Copy the data below in full, exactly as it appears.

Collected data:
════

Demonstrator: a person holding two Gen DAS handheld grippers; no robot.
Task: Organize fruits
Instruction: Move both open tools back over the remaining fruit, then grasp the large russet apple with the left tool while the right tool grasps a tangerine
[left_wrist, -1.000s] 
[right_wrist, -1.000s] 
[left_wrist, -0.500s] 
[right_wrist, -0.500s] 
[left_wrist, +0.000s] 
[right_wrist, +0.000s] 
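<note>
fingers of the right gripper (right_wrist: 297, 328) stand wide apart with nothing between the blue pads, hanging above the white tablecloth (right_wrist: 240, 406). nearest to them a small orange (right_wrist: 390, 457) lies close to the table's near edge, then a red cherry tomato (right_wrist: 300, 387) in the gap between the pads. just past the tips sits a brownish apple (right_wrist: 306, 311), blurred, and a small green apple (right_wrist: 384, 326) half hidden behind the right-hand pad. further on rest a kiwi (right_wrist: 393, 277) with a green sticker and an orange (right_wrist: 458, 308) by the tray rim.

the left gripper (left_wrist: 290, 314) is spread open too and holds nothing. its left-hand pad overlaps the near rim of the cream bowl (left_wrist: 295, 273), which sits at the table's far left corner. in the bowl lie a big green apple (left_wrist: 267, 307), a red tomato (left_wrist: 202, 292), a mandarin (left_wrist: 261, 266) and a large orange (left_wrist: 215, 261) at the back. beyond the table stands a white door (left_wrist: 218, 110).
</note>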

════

Finished task:
Demonstrator: a person holding two Gen DAS handheld grippers; no robot.
Task: Organize fruits
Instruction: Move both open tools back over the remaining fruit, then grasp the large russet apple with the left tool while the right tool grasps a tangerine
[left_wrist, -1.000s] 
[right_wrist, -1.000s] 
[left_wrist, -0.500s] 
[right_wrist, -0.500s] 
[left_wrist, +0.000s] 
[right_wrist, +0.000s] 
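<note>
fingers of the right gripper (right_wrist: 297, 328) stand wide apart with nothing between the blue pads, hanging above the white tablecloth (right_wrist: 240, 406). nearest to them a small orange (right_wrist: 390, 457) lies close to the table's near edge, then a red cherry tomato (right_wrist: 300, 387) in the gap between the pads. just past the tips sits a brownish apple (right_wrist: 306, 311), blurred, and a small green apple (right_wrist: 384, 326) half hidden behind the right-hand pad. further on rest a kiwi (right_wrist: 393, 277) with a green sticker and an orange (right_wrist: 458, 308) by the tray rim.

the left gripper (left_wrist: 290, 314) is spread open too and holds nothing. its left-hand pad overlaps the near rim of the cream bowl (left_wrist: 295, 273), which sits at the table's far left corner. in the bowl lie a big green apple (left_wrist: 267, 307), a red tomato (left_wrist: 202, 292), a mandarin (left_wrist: 261, 266) and a large orange (left_wrist: 215, 261) at the back. beyond the table stands a white door (left_wrist: 218, 110).
</note>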

With that, the output is done.